El setter inglés es un perro de muestra británico de gran elegancia, criado para la caza en campo abierto y valorado también como compañero familiar por su carácter afable. Combina un porte ligero y armonioso con una energía constante: en casa suele ser amistoso y cercano, pero necesita actividad diaria para mantenerse equilibrado.
Origen
Su origen se sitúa en el Reino Unido. En tu texto se menciona un desarrollo moderno en el siglo XIX, asociado a la selección realizada por Edward Laverack y, más tarde, a la influencia de Richard Purcell Llewellin, que impulsó líneas orientadas al trabajo en el campo. En tu contenido también aparece la referencia a un reconocimiento oficial en 1963.
En la ficha se encuadra dentro del Grupo 7 (perros de muestra) con número FCI 2.
Características
Es un perro grande, de estructura simétrica y robusta sin perder ligereza. En la ficha se maneja un rango de peso de 20–36 kg y una vida media de 10–12 años.
El pelo es largo y de tipo normal, con una textura que se describe lisa y sedosa. Uno de los rasgos más conocidos es el patrón belton: combinaciones de color sobre base blanca, con variedades como amarillo, naranja, azul o tricolor, creando un efecto moteado o difuminado.
Comportamiento
Mantiene un temperamento amistoso y afable, con buena disposición para convivir con personas y otros perros. En casa puede mostrarse tranquilo, pero conserva un instinto de caza fuerte y una necesidad real de moverse.
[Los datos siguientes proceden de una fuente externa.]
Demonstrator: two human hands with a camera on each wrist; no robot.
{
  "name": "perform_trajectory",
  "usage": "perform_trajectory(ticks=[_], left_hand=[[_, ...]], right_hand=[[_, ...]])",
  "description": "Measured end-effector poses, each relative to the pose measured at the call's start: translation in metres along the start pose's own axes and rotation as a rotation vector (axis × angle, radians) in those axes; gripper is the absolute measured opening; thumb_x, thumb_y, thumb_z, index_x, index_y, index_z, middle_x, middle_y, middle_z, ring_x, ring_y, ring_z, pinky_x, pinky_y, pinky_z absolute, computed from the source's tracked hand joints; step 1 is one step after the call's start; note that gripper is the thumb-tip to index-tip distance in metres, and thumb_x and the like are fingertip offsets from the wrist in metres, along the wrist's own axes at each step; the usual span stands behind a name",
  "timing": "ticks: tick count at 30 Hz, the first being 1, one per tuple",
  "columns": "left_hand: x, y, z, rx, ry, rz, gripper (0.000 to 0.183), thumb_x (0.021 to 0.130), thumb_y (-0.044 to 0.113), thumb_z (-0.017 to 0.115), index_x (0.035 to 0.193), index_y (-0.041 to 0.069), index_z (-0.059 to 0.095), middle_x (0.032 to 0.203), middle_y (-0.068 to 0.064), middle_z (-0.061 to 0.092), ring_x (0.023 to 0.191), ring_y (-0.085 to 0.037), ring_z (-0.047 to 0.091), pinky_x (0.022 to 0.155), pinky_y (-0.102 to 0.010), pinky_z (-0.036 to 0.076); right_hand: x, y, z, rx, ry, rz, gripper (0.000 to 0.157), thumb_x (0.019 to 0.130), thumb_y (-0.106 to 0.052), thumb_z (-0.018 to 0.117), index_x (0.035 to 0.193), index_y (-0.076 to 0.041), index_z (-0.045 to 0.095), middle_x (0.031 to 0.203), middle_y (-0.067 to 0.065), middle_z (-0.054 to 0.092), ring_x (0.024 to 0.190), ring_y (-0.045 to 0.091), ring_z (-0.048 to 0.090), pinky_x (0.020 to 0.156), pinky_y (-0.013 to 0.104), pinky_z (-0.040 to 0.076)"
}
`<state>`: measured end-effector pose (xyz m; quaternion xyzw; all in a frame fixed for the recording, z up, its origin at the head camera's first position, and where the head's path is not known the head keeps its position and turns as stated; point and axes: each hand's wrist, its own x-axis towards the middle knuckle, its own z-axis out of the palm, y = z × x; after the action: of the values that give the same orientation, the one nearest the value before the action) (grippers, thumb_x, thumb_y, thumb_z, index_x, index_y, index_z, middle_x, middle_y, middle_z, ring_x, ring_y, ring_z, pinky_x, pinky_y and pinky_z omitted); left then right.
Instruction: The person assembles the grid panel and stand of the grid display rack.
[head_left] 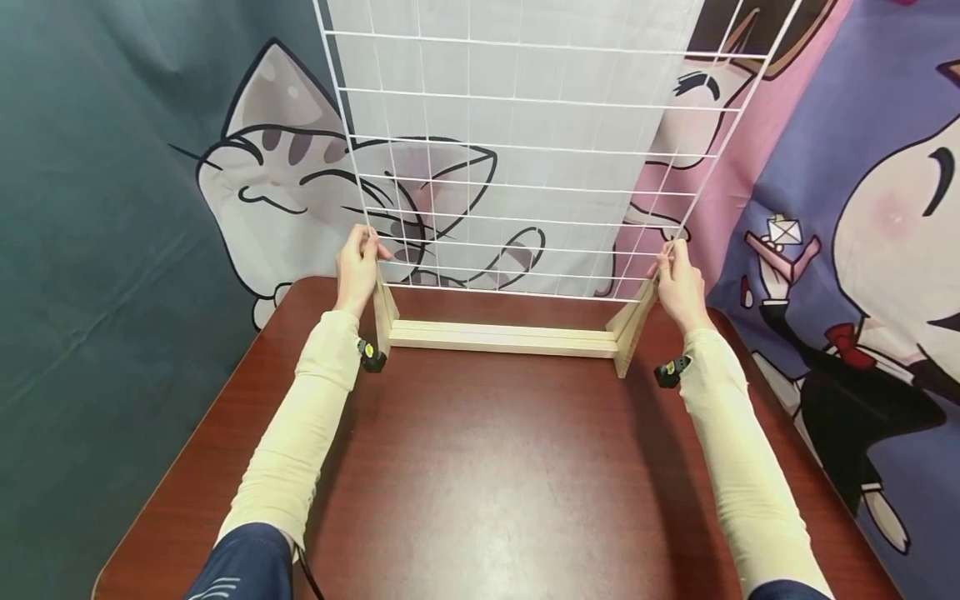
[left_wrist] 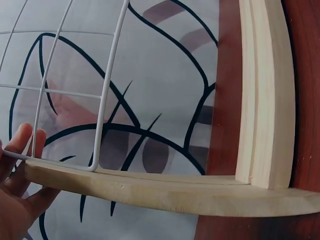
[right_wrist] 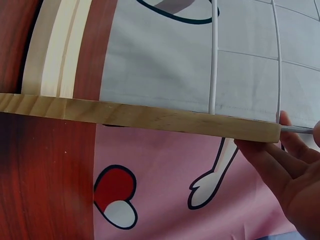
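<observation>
A white wire grid panel stands up over a pale wooden stand, which has a grooved crossbar between two upright side pieces. My left hand pinches the panel's left edge wire at the top of the left side piece. Opposite it, my right hand grips the right edge wire by the tip of the right side piece. In both wrist views the panel's bottom wire lies above the crossbar, apart from it, with its corner close against the side piece. The panel's top is out of frame.
The stand rests toward the far side of a reddish-brown table. Behind it hangs a cloth printed with a cartoon cat, and a cloth with cartoon figures hangs along the right. A dark wrist camera is on the left sleeve, another on the right.
</observation>
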<state>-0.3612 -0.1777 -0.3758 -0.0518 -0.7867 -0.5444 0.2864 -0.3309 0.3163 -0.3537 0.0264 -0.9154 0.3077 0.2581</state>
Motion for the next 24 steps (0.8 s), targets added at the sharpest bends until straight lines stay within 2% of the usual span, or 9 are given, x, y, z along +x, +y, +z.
perform_trajectory(ticks=[3, 6, 9, 13, 19, 24], left_hand=[[-0.001, 0.002, -0.002, 0.037, -0.013, -0.001, 0.017, 0.102, 0.019, 0.044, 0.104, 0.006, 0.054, 0.085, -0.020, 0.071, 0.086, -0.022, 0.066, 0.083, -0.023, 0.040], [-0.003, 0.005, -0.004, 0.079, -0.013, -0.016, 0.018, 0.103, 0.023, 0.043, 0.105, 0.008, 0.054, 0.086, -0.016, 0.072, 0.088, -0.024, 0.066, 0.079, -0.023, 0.040], [-0.007, 0.006, -0.006, 0.110, -0.008, -0.022, 0.019, 0.103, 0.025, 0.042, 0.105, 0.011, 0.054, 0.085, -0.012, 0.073, 0.086, -0.021, 0.065, 0.075, -0.022, 0.039], [-0.010, 0.005, -0.007, 0.124, -0.001, -0.012, 0.018, 0.103, 0.025, 0.042, 0.104, 0.012, 0.054, 0.085, -0.012, 0.072, 0.085, -0.020, 0.066, 0.071, -0.021, 0.038], [-0.014, 0.004, -0.009, 0.130, 0.015, -0.012, 0.019, 0.103, 0.026, 0.043, 0.104, 0.012, 0.055, 0.086, -0.012, 0.072, 0.090, -0.024, 0.069, 0.073, -0.023, 0.039], [-0.015, 0.002, -0.009, 0.126, 0.034, -0.002, 0.021, 0.102, 0.030, 0.045, 0.102, 0.012, 0.057, 0.081, -0.005, 0.073, 0.085, -0.020, 0.067, 0.072, -0.021, 0.038]], right_hand=[[-0.002, 0.000, 0.001, -0.003, 0.017, -0.002, 0.028, 0.105, -0.032, 0.032, 0.114, -0.009, 0.043, 0.096, 0.020, 0.071, 0.082, 0.030, 0.066, 0.080, 0.048, 0.042], [-0.004, -0.001, 0.001, -0.010, 0.017, -0.017, 0.029, 0.106, -0.032, 0.031, 0.116, -0.008, 0.042, 0.097, 0.021, 0.071, 0.093, 0.042, 0.066, 0.081, 0.052, 0.041], [-0.008, -0.001, 0.001, -0.028, 0.023, -0.023, 0.030, 0.106, -0.033, 0.030, 0.117, -0.007, 0.042, 0.096, 0.021, 0.072, 0.093, 0.044, 0.066, 0.080, 0.053, 0.041], [-0.014, -0.002, 0.002, -0.045, 0.046, -0.019, 0.032, 0.106, -0.033, 0.029, 0.115, -0.006, 0.043, 0.093, 0.020, 0.073, 0.092, 0.045, 0.066, 0.077, 0.055, 0.042], [-0.018, -0.004, 0.002, -0.040, 0.059, -0.029, 0.031, 0.105, -0.034, 0.030, 0.113, -0.006, 0.043, 0.090, 0.019, 0.073, 0.089, 0.045, 0.066, 0.076, 0.054, 0.041], [-0.020, -0.006, 0.001, -0.030, 0.080, -0.040, 0.034, 0.105, -0.036, 0.031, 0.112, -0.006, 0.044, 0.088, 0.018, 0.073, 0.087, 0.044, 0.067, 0.075, 0.053, 0.040]])
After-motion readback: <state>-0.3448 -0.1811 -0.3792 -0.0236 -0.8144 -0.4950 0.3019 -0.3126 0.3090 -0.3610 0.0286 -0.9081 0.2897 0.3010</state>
Con educación y socialización tempranas suele integrarse bien, aunque su energía y su motivación por explorar hacen que el manejo del paseo y la llamada sean puntos clave.
Cuidados
Necesita ejercicio diario suficiente para canalizar su actividad. Se beneficia de paseos largos, campo abierto y actividades que impliquen olfato y búsqueda. La alimentación debe ajustarse a su gasto real para mantener un peso estable dentro del rango, y las revisiones veterinarias periódicas forman parte del mantenimiento general.
Peluquería del setter inglés: baño y cepillado
El pelo largo requiere constancia para evitar nudos, especialmente en zonas de fricción. Una pauta práctica es cepillar dos o tres veces por semana, aumentando la frecuencia si el perro sale mucho al campo o se moja con frecuencia. El baño puede organizarse cada 4 a 6 semanas, ajustándolo al nivel real de suciedad, usando productos para perros y secando bien después para que el pelo no quede húmedo y no se apelmace.
Curiosidades
El patrón belton es uno de los rasgos más asociados a la raza y contribuye a su apariencia “suave” y elegante. Aunque puede adaptarse a la vida urbana, su mejor versión aparece cuando dispone de salidas frecuentes a espacios abiertos y una rutina que combine paseo, juego y trabajo de olfato.